§ TASK STATEMENT
Leaving the pictures aside, restate all of the data exactly.

=== DATA EXTRACT ===

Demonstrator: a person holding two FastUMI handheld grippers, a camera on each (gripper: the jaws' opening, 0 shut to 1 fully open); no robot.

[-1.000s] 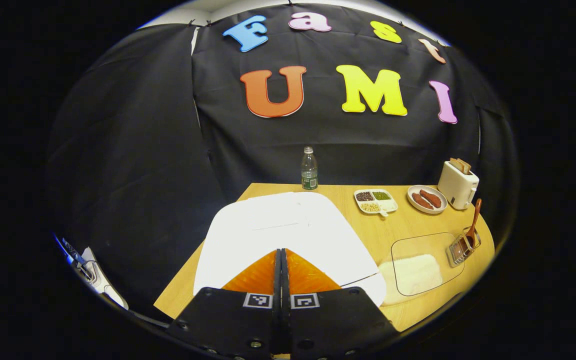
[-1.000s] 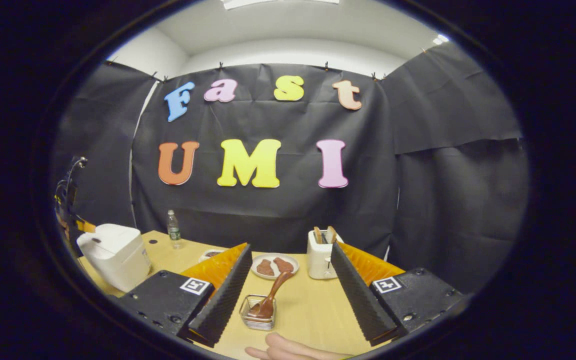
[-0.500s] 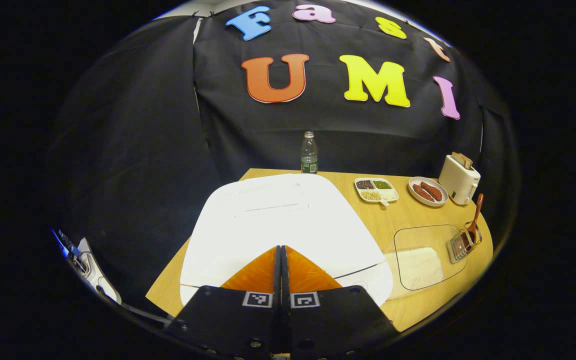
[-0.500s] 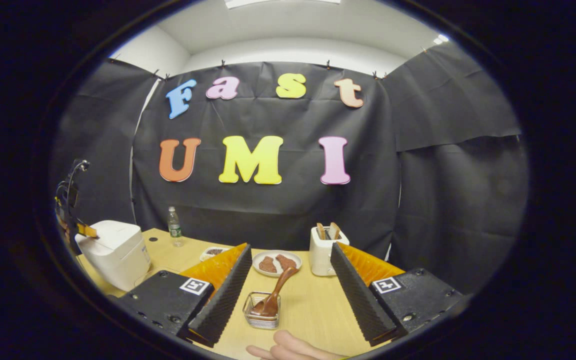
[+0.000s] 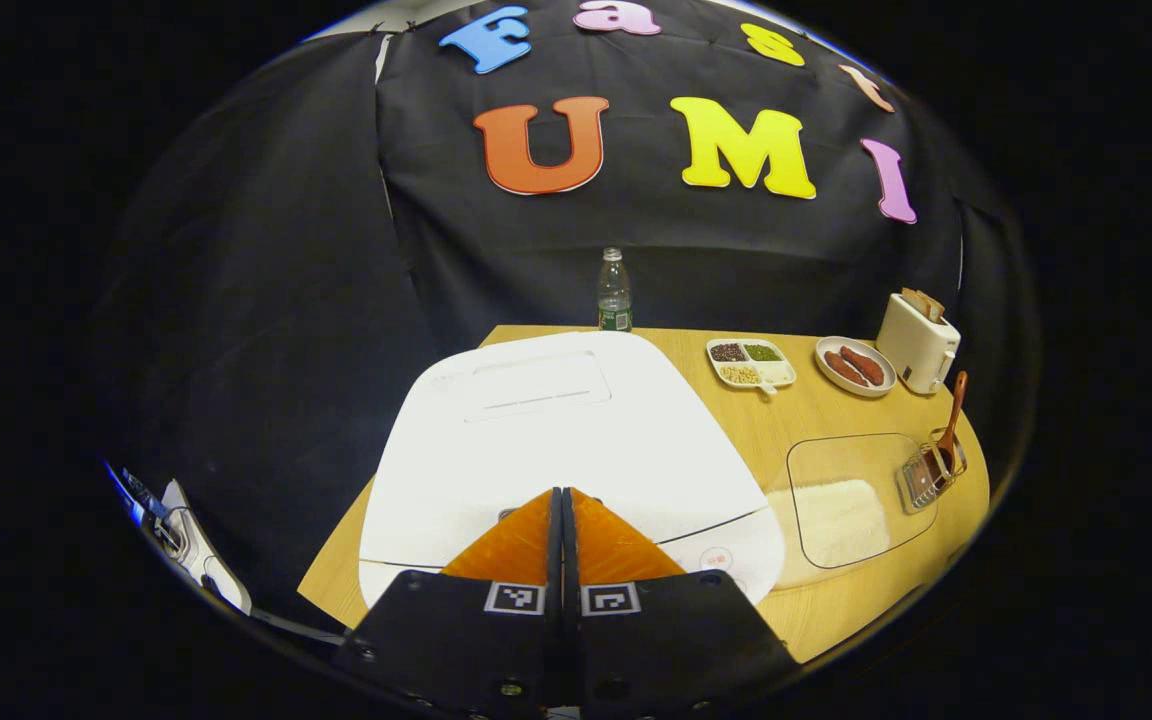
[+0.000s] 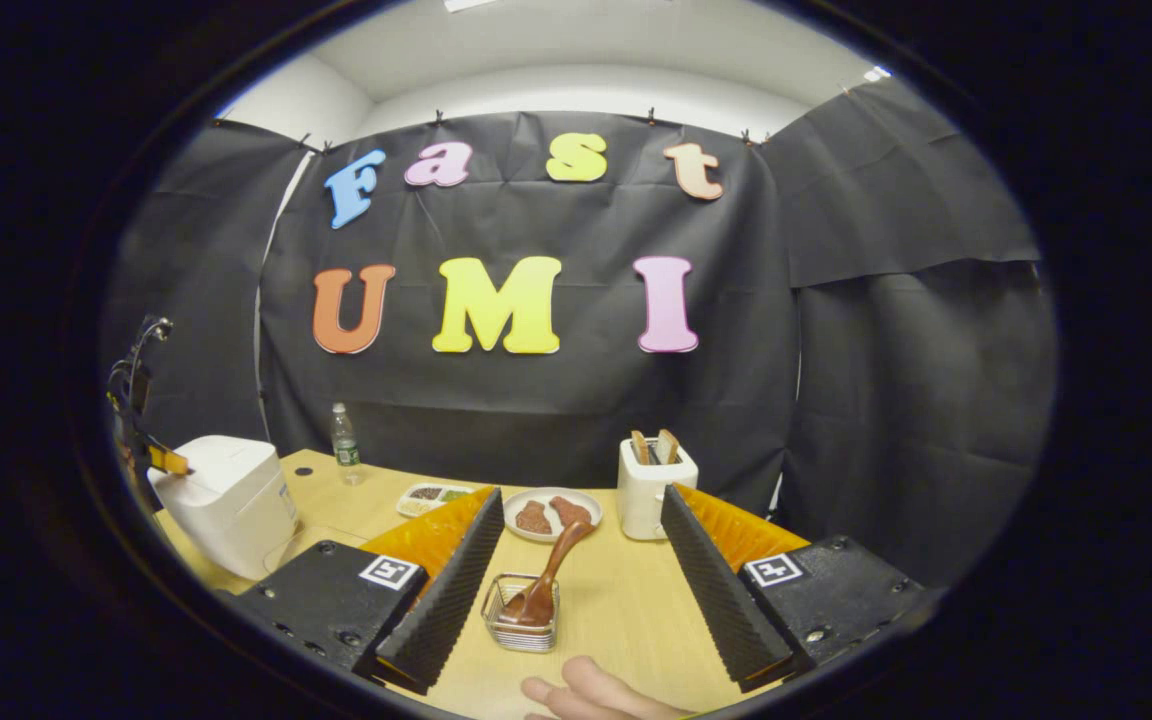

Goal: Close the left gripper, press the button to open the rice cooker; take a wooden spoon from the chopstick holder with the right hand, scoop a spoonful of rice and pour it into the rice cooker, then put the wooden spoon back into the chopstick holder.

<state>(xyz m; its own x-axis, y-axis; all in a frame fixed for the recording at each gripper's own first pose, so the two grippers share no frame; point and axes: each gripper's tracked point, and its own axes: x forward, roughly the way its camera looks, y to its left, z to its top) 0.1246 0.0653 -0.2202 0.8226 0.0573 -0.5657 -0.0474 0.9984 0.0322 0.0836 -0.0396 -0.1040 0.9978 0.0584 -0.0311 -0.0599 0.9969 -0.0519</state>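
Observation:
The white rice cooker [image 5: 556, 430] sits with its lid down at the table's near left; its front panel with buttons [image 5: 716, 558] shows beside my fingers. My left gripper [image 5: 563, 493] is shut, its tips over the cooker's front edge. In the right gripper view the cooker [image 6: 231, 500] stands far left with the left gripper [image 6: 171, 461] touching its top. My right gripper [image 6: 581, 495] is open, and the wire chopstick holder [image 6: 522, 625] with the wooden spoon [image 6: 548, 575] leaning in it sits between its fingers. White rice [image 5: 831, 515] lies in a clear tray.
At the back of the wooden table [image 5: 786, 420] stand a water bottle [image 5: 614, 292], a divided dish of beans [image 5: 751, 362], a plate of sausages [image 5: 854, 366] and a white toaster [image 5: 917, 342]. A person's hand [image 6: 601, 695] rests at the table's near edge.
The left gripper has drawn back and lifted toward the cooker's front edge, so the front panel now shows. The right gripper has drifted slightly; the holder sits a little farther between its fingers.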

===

§ WRITTEN RESPONSE
Demonstrator: a person holding two FastUMI handheld grippers, a camera on each (gripper: the jaws' opening, 0 shut to 1 fully open); no robot.

[-1.000s] 
[-1.000s] 
[-0.500s] 
[-0.500s] 
[+0.000s] 
[+0.000s] 

Goal: Close the left gripper, press the button to open the rice cooker; take a wooden spoon from the chopstick holder with the right hand, scoop a spoonful of rice and pour it into the rice cooker, then put the wooden spoon back into the chopstick holder.

<state>(xyz m; its own x-axis, y-axis; all in a frame fixed for the recording at each gripper's own first pose, so the two grippers share no frame; point and axes: each gripper's tracked point, and its own axes: x forward, roughly the way its camera looks, y to its left, z to its top) 0.1246 0.0653 -0.2202 0.8226 0.0573 -0.5657 -0.0474 0.9984 0.0322 0.0836 -0.0396 -0.1040 0.9978 0.0584 -0.0311 -0.0599 0.9969 -0.0519</state>
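Observation:
The white rice cooker [image 5: 556, 430] sits with its lid down at the table's near left; its front panel with buttons [image 5: 716, 558] shows beside my fingers. My left gripper [image 5: 563, 493] is shut, its tips over the cooker's front edge. In the right gripper view the cooker [image 6: 231, 500] stands far left with the left gripper [image 6: 171, 461] touching its top. My right gripper [image 6: 581, 495] is open, and the wire chopstick holder [image 6: 522, 625] with the wooden spoon [image 6: 548, 575] leaning in it sits between its fingers. White rice [image 5: 831, 515] lies in a clear tray.
At the back of the wooden table [image 5: 786, 420] stand a water bottle [image 5: 614, 292], a divided dish of beans [image 5: 751, 362], a plate of sausages [image 5: 854, 366] and a white toaster [image 5: 917, 342]. A person's hand [image 6: 601, 695] rests at the table's near edge.
The left gripper has drawn back and lifted toward the cooker's front edge, so the front panel now shows. The right gripper has drifted slightly; the holder sits a little farther between its fingers.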

That brings the answer to completion.